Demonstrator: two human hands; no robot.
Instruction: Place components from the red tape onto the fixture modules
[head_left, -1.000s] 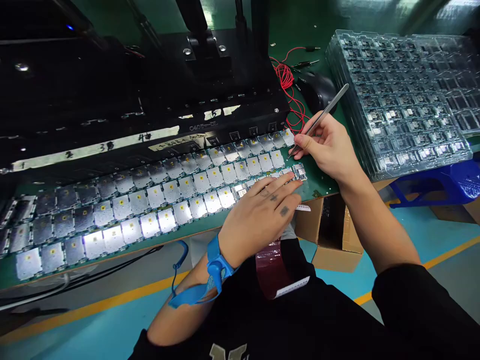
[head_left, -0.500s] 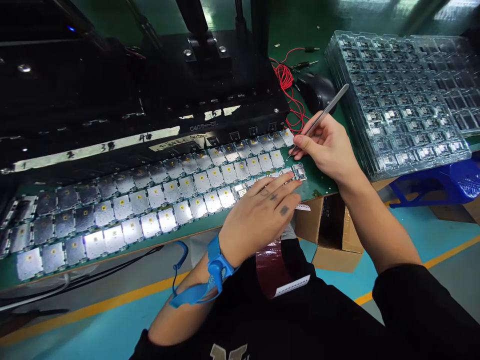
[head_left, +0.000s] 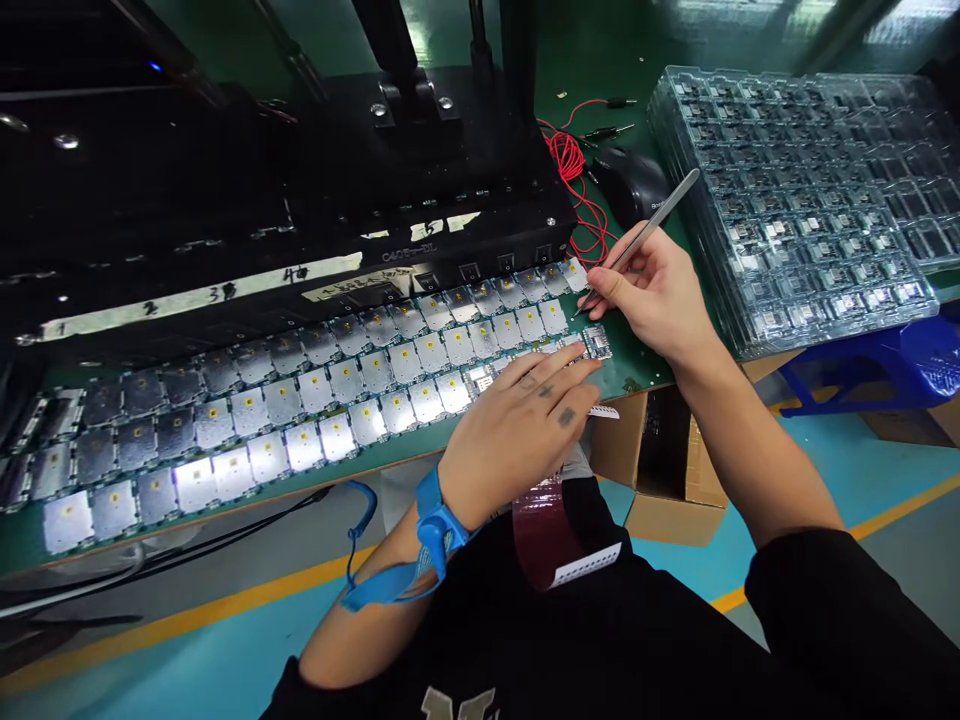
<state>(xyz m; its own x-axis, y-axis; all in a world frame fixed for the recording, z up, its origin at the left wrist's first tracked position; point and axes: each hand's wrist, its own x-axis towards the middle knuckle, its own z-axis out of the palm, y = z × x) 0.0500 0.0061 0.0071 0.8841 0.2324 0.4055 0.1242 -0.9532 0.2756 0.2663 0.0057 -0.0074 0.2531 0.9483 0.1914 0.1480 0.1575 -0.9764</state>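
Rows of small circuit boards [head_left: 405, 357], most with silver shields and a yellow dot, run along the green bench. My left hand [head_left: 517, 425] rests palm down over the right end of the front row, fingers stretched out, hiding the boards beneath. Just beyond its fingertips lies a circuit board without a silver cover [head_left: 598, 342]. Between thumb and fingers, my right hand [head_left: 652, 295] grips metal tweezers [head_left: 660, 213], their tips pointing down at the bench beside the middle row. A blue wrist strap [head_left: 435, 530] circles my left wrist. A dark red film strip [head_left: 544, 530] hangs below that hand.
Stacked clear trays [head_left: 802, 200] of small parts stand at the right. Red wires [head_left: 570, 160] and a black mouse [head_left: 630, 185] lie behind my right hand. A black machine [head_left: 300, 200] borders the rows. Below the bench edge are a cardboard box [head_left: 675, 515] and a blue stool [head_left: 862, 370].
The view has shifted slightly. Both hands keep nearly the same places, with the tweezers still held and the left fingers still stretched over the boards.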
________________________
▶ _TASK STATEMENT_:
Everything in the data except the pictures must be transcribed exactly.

▶ _EXPECTED ANSWER_:
Demonstrator: two human hands; no robot.
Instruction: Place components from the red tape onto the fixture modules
[head_left, -1.000s] 
[head_left, -0.500s] 
[head_left, +0.000s] 
<state>(xyz m; its own x-axis, y-axis; all in a world frame fixed for the recording, z up, its origin at the left wrist's first tracked position; point and axes: each hand's wrist, its own x-axis towards the middle knuckle, its own z-axis out of the palm, y = z × x) 0.0500 0.0061 0.0071 0.8841 0.2324 0.4055 0.1242 -0.9532 0.2756 0.2663 0.0057 -0.0074 0.2531 0.9483 0.1914 0.1480 0.1575 -0.9764</state>
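Rows of small circuit boards [head_left: 405, 357], most with silver shields and a yellow dot, run along the green bench. My left hand [head_left: 517, 425] rests palm down over the right end of the front row, fingers stretched out, hiding the boards beneath. Just beyond its fingertips lies a circuit board without a silver cover [head_left: 598, 342]. Between thumb and fingers, my right hand [head_left: 652, 295] grips metal tweezers [head_left: 660, 213], their tips pointing down at the bench beside the middle row. A blue wrist strap [head_left: 435, 530] circles my left wrist. A dark red film strip [head_left: 544, 530] hangs below that hand.
Stacked clear trays [head_left: 802, 200] of small parts stand at the right. Red wires [head_left: 570, 160] and a black mouse [head_left: 630, 185] lie behind my right hand. A black machine [head_left: 300, 200] borders the rows. Below the bench edge are a cardboard box [head_left: 675, 515] and a blue stool [head_left: 862, 370].
The view has shifted slightly. Both hands keep nearly the same places, with the tweezers still held and the left fingers still stretched over the boards.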

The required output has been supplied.